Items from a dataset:
----

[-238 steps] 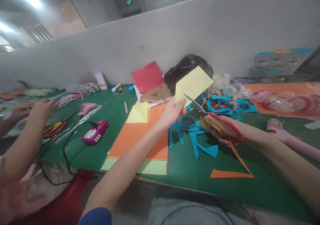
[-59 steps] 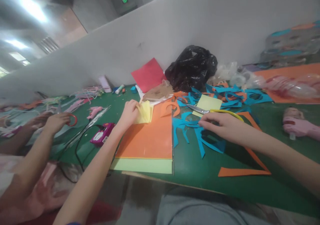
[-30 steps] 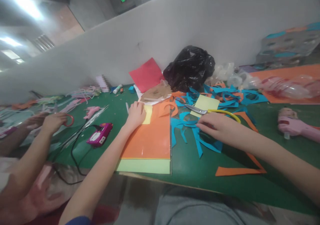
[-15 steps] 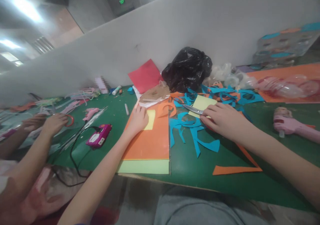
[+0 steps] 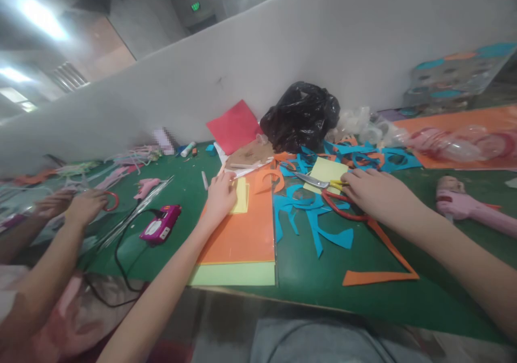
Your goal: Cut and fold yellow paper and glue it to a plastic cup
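Observation:
My left hand rests over the left edge of small yellow paper pieces, its fingers closed on the upper one. These lie on an orange sheet, with a pale green sheet showing beneath at the front. My right hand has its fingers closed at the upper handle of the scissors; their red lower loop is visible and the blades point left. Under the blades lies a pale yellow paper square. Blue paper offcuts surround it.
A black plastic bag and a red sheet stand by the wall. Right lies a pink glue gun; an orange strip is near the edge. On the left are a magenta box and another person's hands.
My right hand has shifted right along the scissors, uncovering their handles. Under my left hand the upper yellow piece has slid left, showing another piece beneath it.

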Tool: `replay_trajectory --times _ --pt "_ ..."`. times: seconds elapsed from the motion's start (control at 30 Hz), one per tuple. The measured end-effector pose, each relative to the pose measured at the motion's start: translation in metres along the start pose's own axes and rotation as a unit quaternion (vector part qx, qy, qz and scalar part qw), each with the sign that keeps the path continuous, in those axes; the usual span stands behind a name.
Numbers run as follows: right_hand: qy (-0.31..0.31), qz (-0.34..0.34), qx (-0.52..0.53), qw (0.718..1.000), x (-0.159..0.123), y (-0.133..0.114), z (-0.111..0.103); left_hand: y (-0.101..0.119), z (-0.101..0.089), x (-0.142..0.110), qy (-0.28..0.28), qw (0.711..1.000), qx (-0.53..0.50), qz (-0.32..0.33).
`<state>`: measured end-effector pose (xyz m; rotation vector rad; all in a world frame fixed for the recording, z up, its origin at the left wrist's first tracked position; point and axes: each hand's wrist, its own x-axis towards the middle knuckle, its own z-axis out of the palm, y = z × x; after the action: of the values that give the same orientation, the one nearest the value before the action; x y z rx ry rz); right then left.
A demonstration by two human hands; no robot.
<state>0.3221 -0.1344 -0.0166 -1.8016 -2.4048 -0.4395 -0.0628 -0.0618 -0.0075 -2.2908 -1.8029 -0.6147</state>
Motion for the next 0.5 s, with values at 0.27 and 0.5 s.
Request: replay_trajectory --times 0.27,0.5 --pt "-0.075 0.009 0.000 0.997 -0.003 -0.010 -0.004 0.050 -0.032 -0.011 0.007 0.996 -0.074 0.057" --pt "-0.088 0.038 0.069 0.993 -0.001 -0.012 -0.005 0.125 -0.030 -0.008 -0.116 0.964 -0.201 0.126"
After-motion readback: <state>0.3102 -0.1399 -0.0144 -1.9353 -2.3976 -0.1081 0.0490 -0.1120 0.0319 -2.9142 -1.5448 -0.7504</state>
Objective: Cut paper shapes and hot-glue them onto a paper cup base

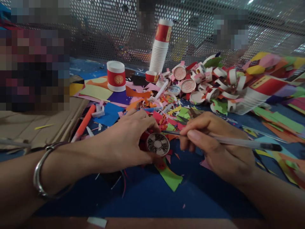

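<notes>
My left hand [135, 136] closes its thumb and fingers around the edge of a cut-down paper cup bottom [158, 144]. Its round white face carries black drawn marks around a pale centre. A green paper strip [170, 175] sticks out just below it; whether the two are joined cannot be made out. My right hand [214, 144] pinches a pen [234, 141] with a clear barrel and a dark end. The pen's point lies close to the upper right rim of the cup bottom; whether it touches is unclear.
Colourful paper scraps [166, 117] lie heaped behind my hands. Farther back stand a red-and-white paper cup [116, 76] and a tall cup stack [159, 52]. Cut cup pieces [202, 79] pile at right, beside a tilted stack [259, 93]. Cardboard [59, 124] and an orange marker [84, 122] lie left.
</notes>
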Available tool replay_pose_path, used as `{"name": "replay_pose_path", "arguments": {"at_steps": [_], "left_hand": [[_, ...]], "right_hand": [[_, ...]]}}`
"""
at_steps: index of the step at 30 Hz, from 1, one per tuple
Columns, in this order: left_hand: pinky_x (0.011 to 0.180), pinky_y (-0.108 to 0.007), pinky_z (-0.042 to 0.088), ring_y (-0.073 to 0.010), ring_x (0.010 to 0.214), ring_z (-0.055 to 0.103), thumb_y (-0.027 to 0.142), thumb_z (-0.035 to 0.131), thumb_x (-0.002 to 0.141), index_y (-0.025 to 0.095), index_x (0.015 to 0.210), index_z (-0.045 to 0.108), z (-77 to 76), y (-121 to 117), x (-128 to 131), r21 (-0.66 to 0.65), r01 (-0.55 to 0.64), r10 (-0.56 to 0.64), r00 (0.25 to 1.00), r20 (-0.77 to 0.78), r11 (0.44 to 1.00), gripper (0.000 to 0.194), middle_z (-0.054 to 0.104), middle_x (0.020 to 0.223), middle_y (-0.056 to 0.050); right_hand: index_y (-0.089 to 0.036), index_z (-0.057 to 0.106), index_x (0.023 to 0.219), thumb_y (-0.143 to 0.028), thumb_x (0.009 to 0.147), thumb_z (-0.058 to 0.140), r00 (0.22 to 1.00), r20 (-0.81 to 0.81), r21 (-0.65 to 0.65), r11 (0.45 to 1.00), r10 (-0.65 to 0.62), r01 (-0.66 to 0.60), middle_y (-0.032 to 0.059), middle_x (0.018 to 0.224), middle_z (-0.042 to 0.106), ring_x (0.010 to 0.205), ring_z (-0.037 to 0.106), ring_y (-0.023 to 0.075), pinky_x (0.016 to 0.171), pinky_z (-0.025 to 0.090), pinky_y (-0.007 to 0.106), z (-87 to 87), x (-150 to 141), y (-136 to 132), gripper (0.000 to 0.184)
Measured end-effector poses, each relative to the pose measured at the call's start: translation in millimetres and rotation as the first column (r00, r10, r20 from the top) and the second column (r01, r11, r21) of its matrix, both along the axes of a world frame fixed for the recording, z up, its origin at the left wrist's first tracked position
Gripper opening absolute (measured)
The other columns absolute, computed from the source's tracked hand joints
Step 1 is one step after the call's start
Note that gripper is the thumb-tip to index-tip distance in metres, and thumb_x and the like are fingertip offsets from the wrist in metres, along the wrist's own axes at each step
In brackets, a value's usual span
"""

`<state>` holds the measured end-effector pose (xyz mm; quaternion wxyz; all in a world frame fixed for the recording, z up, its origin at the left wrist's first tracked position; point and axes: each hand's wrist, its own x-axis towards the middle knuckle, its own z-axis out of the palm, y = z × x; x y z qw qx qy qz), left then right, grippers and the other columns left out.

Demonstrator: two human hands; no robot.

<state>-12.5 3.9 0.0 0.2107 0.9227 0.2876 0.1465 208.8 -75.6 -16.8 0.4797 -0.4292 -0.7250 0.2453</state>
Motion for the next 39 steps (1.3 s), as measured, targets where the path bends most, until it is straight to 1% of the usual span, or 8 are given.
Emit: {"name": "replay_pose_path", "arguments": {"at_steps": [5,10,20,23,26,31,35,39], "left_hand": [[0.094,-0.044,0.045,-0.0289,0.11,0.053,0.029,0.078,0.07,0.021,0.104,0.063,7.2,-3,1,0.127,-0.06,0.049,0.995,0.084,0.99,0.038,0.061,0.107,-0.005],[0.097,-0.042,0.045,-0.0266,0.113,0.053,0.028,0.081,0.074,0.02,0.108,0.059,10.1,-5,1,0.284,-0.136,0.068,0.969,0.239,0.949,0.041,0.058,0.115,-0.008],[0.102,-0.041,0.047,-0.0248,0.117,0.054,0.017,0.081,0.075,0.019,0.117,0.058,6.1,-7,3,0.439,-0.061,-0.091,0.944,0.316,0.896,0.048,0.057,0.119,-0.01],[0.099,-0.041,0.05,-0.0253,0.117,0.055,0.022,0.084,0.073,0.019,0.12,0.055,3.8,-7,5,0.294,-0.102,-0.021,0.921,0.388,0.95,0.056,0.058,0.12,-0.009],[0.093,-0.04,0.053,-0.024,0.111,0.061,0.033,0.083,0.076,0.02,0.131,0.046,2.5,-3,7,-0.11,-0.074,0.119,0.862,0.492,0.991,0.068,0.059,0.124,-0.01],[0.086,-0.035,0.053,-0.0179,0.091,0.067,0.038,0.078,0.081,0.016,0.109,0.062,3.2,3,10,-0.626,0.034,0.304,0.853,0.424,0.779,0.039,0.07,0.102,-0.005],[0.087,-0.031,0.052,-0.0158,0.093,0.067,0.031,0.082,0.077,0.016,0.103,0.066,3.4,2,10,-0.741,0.08,0.401,0.8,0.447,0.667,0.034,0.072,0.099,-0.003],[0.076,-0.027,0.052,-0.0139,0.085,0.066,0.03,0.084,0.075,0.017,0.104,0.067,4.4,1,9,-0.781,0.069,0.498,0.734,0.461,0.621,0.036,0.074,0.098,-0.003]], "right_hand": [[-0.021,0.066,0.098,-0.03,0.102,0.054,0.961,-0.242,0.008,0.991,-0.131,0.137,0.0024,0.08,0.07,0.059,0.061,0.014,0.051,0.046,0.03,1.4,-2,6,0.015],[-0.022,0.065,0.104,-0.039,0.102,0.053,0.964,-0.17,0.004,0.978,-0.206,0.21,0.0033,0.089,0.07,0.066,0.062,0.0137,0.055,0.049,0.028,3.1,0,12,0.021],[-0.023,0.062,0.098,-0.037,0.086,0.076,0.99,-0.127,-0.083,0.995,-0.067,0.057,0.0008,0.089,0.066,0.076,0.062,0.0146,0.064,0.05,0.026,1.3,-2,18,0.023],[-0.022,0.061,0.097,-0.036,0.086,0.075,0.987,-0.149,-0.088,0.995,-0.061,0.048,0.0007,0.088,0.065,0.075,0.061,0.0142,0.064,0.049,0.026,1.0,-3,19,0.023],[-0.022,0.061,0.097,-0.036,0.087,0.074,0.987,-0.143,-0.092,0.994,-0.077,0.064,0.0,0.086,0.064,0.07,0.059,0.0124,0.062,0.048,0.025,2.0,-2,18,0.022],[-0.021,0.061,0.098,-0.035,0.089,0.072,0.99,-0.132,-0.094,0.995,-0.055,0.042,-0.0003,0.087,0.063,0.07,0.057,0.0113,0.062,0.047,0.025,3.3,1,17,0.02],[-0.021,0.062,0.099,-0.035,0.091,0.071,0.987,-0.15,-0.074,0.996,-0.063,0.052,-0.0002,0.087,0.063,0.072,0.057,0.0111,0.064,0.047,0.024,2.8,3,19,0.019],[-0.02,0.061,0.098,-0.035,0.091,0.069,0.979,-0.186,-0.112,0.992,-0.086,0.065,-0.0012,0.081,0.061,0.066,0.053,0.0099,0.06,0.044,0.023,2.6,5,20,0.019]]}}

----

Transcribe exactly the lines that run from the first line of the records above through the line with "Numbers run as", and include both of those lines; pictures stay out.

● **REPLY**
[-238 steps] 
[-59 steps] 
[-30 steps] 
[-15 steps] 
[+0 steps] 
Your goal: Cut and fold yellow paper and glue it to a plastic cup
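Observation:
My left hand rests over the left edge of small yellow paper pieces, its fingers closed on the upper one. These lie on an orange sheet, with a pale green sheet showing beneath at the front. My right hand has its fingers closed at the upper handle of the scissors; their red lower loop is visible and the blades point left. Under the blades lies a pale yellow paper square. Blue paper offcuts surround it.
A black plastic bag and a red sheet stand by the wall. Right lies a pink glue gun; an orange strip is near the edge. On the left are a magenta box and another person's hands.
My right hand has shifted right along the scissors, uncovering their handles. Under my left hand the upper yellow piece has slid left, showing another piece beneath it.
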
Tool: `replay_trajectory --times _ --pt "_ ..."`. times: seconds elapsed from the motion's start (control at 30 Hz), one per tuple. The measured end-effector pose, each relative to the pose measured at the motion's start: translation in metres along the start pose's own axes and rotation as a unit quaternion (vector part qx, qy, qz and scalar part qw), each with the sign that keeps the path continuous, in those axes; the usual span stands behind a name.
Numbers run as follows: right_hand: qy (-0.31..0.31), qz (-0.34..0.34), qx (-0.52..0.53), qw (0.718..1.000), x (-0.159..0.123), y (-0.133..0.114), z (-0.111..0.103); left_hand: y (-0.101..0.119), z (-0.101..0.089), x (-0.142..0.110), qy (-0.28..0.28), qw (0.711..1.000), qx (-0.53..0.50), qz (-0.32..0.33).

The exercise is done; no more work remains.